* WHAT IS NEEDED:
Needed from the data below: every line from the one with "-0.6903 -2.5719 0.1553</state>" up to and including the one with "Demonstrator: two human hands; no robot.", repeated exactly and with nothing else.

* DATA UNDER STUDY:
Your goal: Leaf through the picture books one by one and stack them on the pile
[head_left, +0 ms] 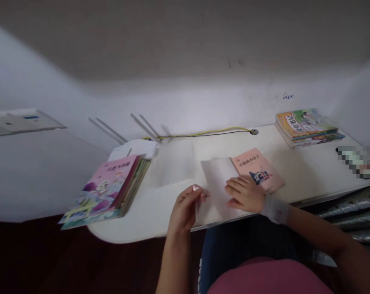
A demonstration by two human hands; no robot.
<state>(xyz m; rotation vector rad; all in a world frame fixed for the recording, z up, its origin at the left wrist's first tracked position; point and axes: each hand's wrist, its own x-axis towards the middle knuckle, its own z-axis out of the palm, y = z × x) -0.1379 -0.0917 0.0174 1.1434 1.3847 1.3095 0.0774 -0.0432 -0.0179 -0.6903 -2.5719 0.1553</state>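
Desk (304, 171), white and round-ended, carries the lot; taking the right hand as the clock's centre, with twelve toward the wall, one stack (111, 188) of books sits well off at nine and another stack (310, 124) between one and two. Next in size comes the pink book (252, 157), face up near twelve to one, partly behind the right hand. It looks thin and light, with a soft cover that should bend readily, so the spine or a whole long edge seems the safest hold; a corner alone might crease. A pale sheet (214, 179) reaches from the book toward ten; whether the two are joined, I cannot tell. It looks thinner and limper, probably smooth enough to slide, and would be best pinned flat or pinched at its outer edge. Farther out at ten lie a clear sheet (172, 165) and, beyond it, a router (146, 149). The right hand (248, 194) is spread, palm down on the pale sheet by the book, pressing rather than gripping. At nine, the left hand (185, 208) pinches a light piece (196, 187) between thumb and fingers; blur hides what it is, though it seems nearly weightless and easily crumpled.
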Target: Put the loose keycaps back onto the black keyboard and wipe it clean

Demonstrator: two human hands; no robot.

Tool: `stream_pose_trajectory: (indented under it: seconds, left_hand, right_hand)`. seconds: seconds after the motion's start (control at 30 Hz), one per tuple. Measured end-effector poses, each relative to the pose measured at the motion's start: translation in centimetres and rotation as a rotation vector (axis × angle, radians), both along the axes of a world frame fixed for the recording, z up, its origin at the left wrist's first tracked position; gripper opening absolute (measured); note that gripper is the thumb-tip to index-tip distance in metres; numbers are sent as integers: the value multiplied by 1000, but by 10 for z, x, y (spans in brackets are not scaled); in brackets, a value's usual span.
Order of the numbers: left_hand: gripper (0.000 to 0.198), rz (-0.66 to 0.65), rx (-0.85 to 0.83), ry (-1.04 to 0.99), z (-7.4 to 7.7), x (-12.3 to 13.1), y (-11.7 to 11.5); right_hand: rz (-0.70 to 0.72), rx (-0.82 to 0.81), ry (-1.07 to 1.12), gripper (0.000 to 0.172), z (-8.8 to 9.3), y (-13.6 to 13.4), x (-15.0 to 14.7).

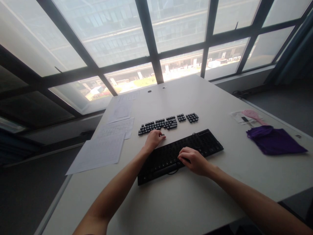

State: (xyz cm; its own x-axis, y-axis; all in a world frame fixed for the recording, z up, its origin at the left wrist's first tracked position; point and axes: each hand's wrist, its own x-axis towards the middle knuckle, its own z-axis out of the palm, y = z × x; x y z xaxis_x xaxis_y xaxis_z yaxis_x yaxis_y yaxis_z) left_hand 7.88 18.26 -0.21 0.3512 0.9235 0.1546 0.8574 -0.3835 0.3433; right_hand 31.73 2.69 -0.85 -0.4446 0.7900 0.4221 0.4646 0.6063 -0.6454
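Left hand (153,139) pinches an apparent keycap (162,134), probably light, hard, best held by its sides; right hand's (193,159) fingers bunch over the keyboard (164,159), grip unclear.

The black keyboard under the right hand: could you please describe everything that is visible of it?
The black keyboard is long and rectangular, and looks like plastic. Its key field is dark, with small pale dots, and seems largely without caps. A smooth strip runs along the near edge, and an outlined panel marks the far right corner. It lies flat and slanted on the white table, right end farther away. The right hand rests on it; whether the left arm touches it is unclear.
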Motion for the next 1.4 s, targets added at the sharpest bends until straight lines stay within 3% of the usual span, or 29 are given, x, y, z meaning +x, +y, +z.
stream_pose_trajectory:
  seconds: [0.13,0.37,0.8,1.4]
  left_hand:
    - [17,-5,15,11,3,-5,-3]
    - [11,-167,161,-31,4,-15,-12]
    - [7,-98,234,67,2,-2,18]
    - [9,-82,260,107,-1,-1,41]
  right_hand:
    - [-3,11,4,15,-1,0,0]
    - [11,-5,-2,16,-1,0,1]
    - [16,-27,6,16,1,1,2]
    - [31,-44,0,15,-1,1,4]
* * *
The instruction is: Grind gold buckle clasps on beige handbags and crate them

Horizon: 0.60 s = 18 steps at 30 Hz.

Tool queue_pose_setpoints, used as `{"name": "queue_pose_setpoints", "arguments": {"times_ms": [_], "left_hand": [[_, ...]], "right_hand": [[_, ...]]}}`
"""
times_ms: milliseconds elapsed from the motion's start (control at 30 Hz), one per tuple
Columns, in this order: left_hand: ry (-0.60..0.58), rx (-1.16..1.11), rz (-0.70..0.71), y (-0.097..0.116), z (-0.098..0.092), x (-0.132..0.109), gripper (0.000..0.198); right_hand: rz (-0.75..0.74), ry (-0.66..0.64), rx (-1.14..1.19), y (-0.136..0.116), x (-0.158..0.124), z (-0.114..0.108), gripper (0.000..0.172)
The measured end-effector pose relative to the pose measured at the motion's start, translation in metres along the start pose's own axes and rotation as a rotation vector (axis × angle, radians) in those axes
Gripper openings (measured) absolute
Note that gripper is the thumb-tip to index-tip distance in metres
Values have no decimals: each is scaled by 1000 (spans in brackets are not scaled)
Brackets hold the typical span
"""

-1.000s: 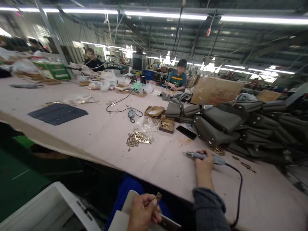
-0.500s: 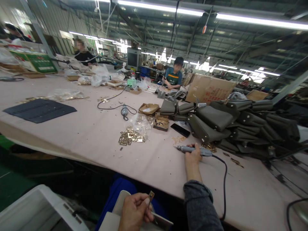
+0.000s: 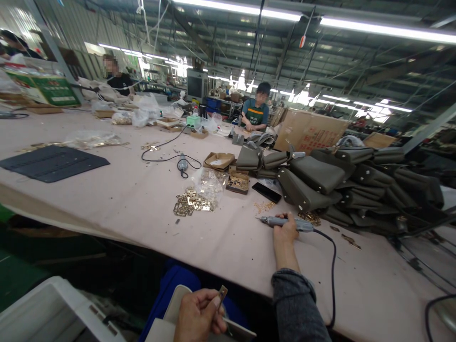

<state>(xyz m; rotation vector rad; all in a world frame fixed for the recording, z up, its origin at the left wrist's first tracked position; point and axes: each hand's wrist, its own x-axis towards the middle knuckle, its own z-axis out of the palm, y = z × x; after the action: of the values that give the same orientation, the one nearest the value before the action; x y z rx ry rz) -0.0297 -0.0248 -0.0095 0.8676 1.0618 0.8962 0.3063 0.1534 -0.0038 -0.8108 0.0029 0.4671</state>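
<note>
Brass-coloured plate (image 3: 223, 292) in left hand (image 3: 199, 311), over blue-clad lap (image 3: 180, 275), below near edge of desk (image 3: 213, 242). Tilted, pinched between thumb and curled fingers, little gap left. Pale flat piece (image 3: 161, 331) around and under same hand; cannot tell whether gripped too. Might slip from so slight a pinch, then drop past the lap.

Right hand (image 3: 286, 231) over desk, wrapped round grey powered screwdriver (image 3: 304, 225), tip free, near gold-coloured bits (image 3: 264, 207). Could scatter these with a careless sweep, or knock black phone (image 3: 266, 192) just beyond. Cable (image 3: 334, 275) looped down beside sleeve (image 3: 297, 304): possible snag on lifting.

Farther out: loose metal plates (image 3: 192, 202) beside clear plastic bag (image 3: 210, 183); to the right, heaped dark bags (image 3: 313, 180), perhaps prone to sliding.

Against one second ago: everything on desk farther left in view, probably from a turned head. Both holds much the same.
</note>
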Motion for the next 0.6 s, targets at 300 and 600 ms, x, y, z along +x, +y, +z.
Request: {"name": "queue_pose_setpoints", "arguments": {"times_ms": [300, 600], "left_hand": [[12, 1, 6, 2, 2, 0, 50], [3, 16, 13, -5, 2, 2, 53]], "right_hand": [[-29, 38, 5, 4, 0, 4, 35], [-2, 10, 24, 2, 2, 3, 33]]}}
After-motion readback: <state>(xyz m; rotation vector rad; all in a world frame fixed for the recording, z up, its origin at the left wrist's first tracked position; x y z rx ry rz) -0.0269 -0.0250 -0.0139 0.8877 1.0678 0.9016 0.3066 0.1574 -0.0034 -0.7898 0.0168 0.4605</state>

* RESULT FOR THIS TASK:
<state>(xyz m; rotation vector rad; all in a world frame fixed for the recording, z up, its origin at the left wrist's first tracked position; point and axes: each hand's wrist, its own x-axis towards the middle knuckle, its own z-axis out of the palm, y = z × x) -0.1379 -0.0917 0.0174 1.1434 1.3847 1.3095 0.0774 -0.0432 -0.0179 -0.6903 -2.5719 0.1553</state>
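Desk (304, 171), white and round-ended, carries the lot; taking the right hand as the clock's centre, with twelve toward the wall, one stack (111, 188) of books sits well off at nine and another stack (310, 124) between one and two. Next in size comes the pink book (252, 157), face up near twelve to one, partly behind the right hand. It looks thin and light, with a soft cover that should bend readily, so the spine or a whole long edge seems the safest hold; a corner alone might crease. A pale sheet (214, 179) reaches from the book toward ten; whether the two are joined, I cannot tell. It looks thinner and limper, probably smooth enough to slide, and would be best pinned flat or pinched at its outer edge. Farther out at ten lie a clear sheet (172, 165) and, beyond it, a router (146, 149). The right hand (248, 194) is spread, palm down on the pale sheet by the book, pressing rather than gripping. At nine, the left hand (185, 208) pinches a light piece (196, 187) between thumb and fingers; blur hides what it is, though it seems nearly weightless and easily crumpled.
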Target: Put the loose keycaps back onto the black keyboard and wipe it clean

Demonstrator: two human hands; no robot.

No more is needed for this exercise.